Fueled by his Uncle Isaac’s commitment to justice and equality for his fellow immigrants, Henry becomes involved in the MK Umkhonto we Sizwe (Spear of the Nation), the military group established by Nelson Mandela’s party. The MK decides to counter the continual police brutality with its own acts of violence, pulling Henry into an assassination plot. The fallout from that plan forces Henry to flee the country, leaving his wife and young son, Glenn, behind.

A smooth transition is effected from these events to Henry’s life in his eighties. Henry reckons with memories of his participation in antiapartheid movements and what that action cost him. His desire to search out his lost love is developed with subtle nuances, humor, and perspicacity. In contrast to Schneider’s vivid portrayal of the resistance movement of the sixties, Saul’s experience in rural, present-day South Africa is a troubling journey through poverty, crime, and disappointment, as most of his grandfather’s compatriots have died.

Resistance to brutality and inequality always deserves historical recognition, though those on the front lines often have to wait for future generations to discover and admire their deeds. Repercussions not only succeeds at honoring those who offered resistance, but provides an opportunity to understand a tumultuous and vital time in South African history. In Repercussions, Schneider highlights the real people who figured into the antiapartheid movement, crafting a compassionate novel about bravery and loss in the process.

MONICA CARTER (February 29, 2016)

The Edge of Lost

Book Cover
Kristina McMorris
Kensington
Softcover $15.00 (352pp)
978-0-7582-8118-0
Buy: Amazon

An enthusiastic immigrant journeys to New York from Ireland in this vibrant period piece.

Kristina McMorris’s novel The Edge of Lost is an engaging and suspenseful story about a young Irish immigrant looking for his real father in America. As the story progresses, it branches out to include such historical events and settings as Alcatraz, prohibition-era New York, and the burlesque atmosphere of vaudevillians and underground gambling rings. This is a well-researched historical novel, vibrant and authentic, and impressive for the way that it brings various settings to life.

Starting in Ireland, the story follows a young Shanley Keagan as he makes his trip to America in search of his father. Taken in by an Italian family after losing his uncle, Shanley is exposed to an America that seems as unforgiving as it does full of opportunity. As he capitalizes on his talents as a vaudevillian in New York and dabbles in its seemingly lucrative payouts, it becomes apparent to Shanley that another world lurks under the one he lives in, one in which events like prohibition fuel crime and where it becomes increasingly easy to fall into a criminal lifestyle.

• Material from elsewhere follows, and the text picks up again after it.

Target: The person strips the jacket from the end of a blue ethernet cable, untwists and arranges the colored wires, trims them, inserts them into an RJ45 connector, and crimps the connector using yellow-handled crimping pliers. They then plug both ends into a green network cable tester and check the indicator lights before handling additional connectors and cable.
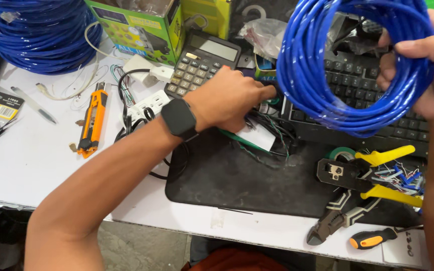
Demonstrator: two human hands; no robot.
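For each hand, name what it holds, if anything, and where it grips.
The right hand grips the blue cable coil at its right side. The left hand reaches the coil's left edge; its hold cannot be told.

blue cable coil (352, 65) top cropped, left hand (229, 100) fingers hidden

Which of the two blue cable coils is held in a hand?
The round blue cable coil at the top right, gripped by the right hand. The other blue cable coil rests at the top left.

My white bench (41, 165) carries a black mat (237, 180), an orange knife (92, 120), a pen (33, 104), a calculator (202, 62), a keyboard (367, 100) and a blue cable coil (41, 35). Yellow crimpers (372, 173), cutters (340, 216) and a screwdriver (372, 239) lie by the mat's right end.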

Its narrative involving everything from love to criminality, The Edge of Lost is certainly a novel whose author tries hard to develop these themes. The story follows Shanley by way of a close third-person narrator, detailing events and circumstances that seem, at times, highly convenient. Still, McMorris dedicates a substantial amount of attention to her characters, all of whom impact Shanley and contribute to his progression and growth over the span of the novel.

As the story moves from Ireland to New York, its suspense is kept up through Shanley’s multiple pursuits and transformations, and this becomes one of the novel’s hallmark features. For readers interested in both the historical significance of places like Alcatraz and New York in the early twentieth century and the suspense of a well-written mystery, The Edge of Lost is a novel that does a fine job of illustrating its settings alongside an enthusiastic protagonist.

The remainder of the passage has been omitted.